Task:
In your copy, each line below is repeated exactly and no image appears.

Information shown:
..........

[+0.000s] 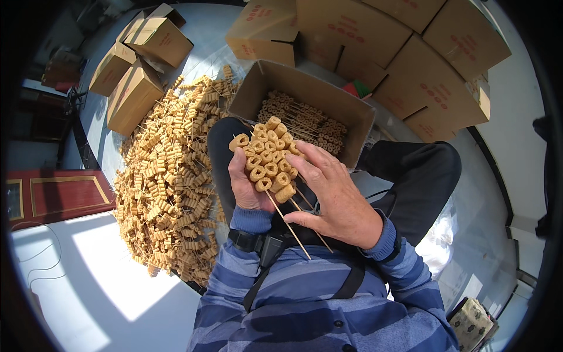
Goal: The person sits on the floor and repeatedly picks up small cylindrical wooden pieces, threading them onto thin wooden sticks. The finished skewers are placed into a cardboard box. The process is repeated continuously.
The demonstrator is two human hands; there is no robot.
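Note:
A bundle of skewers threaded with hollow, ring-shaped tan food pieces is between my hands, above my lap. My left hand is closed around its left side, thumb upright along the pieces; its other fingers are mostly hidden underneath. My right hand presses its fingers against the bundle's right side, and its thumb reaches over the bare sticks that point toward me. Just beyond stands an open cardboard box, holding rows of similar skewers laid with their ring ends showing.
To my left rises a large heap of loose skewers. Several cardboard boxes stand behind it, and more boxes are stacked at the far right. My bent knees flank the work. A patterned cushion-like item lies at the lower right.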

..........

Answer to the problem:
[+0.000s] 
Goal: The person sits on the floor and repeatedly picks up small cylindrical wooden pieces, threading them onto thin wooden sticks. The finished skewers are placed into a cardboard box. The process is repeated continuously.
The demonstrator is two human hands; there is no robot.
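Note:
A bundle of skewers threaded with hollow, ring-shaped tan food pieces is between my hands, above my lap. My left hand is closed around its left side, thumb upright along the pieces; its other fingers are mostly hidden underneath. My right hand presses its fingers against the bundle's right side, and its thumb reaches over the bare sticks that point toward me. Just beyond stands an open cardboard box, holding rows of similar skewers laid with their ring ends showing.
To my left rises a large heap of loose skewers. Several cardboard boxes stand behind it, and more boxes are stacked at the far right. My bent knees flank the work. A patterned cushion-like item lies at the lower right.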

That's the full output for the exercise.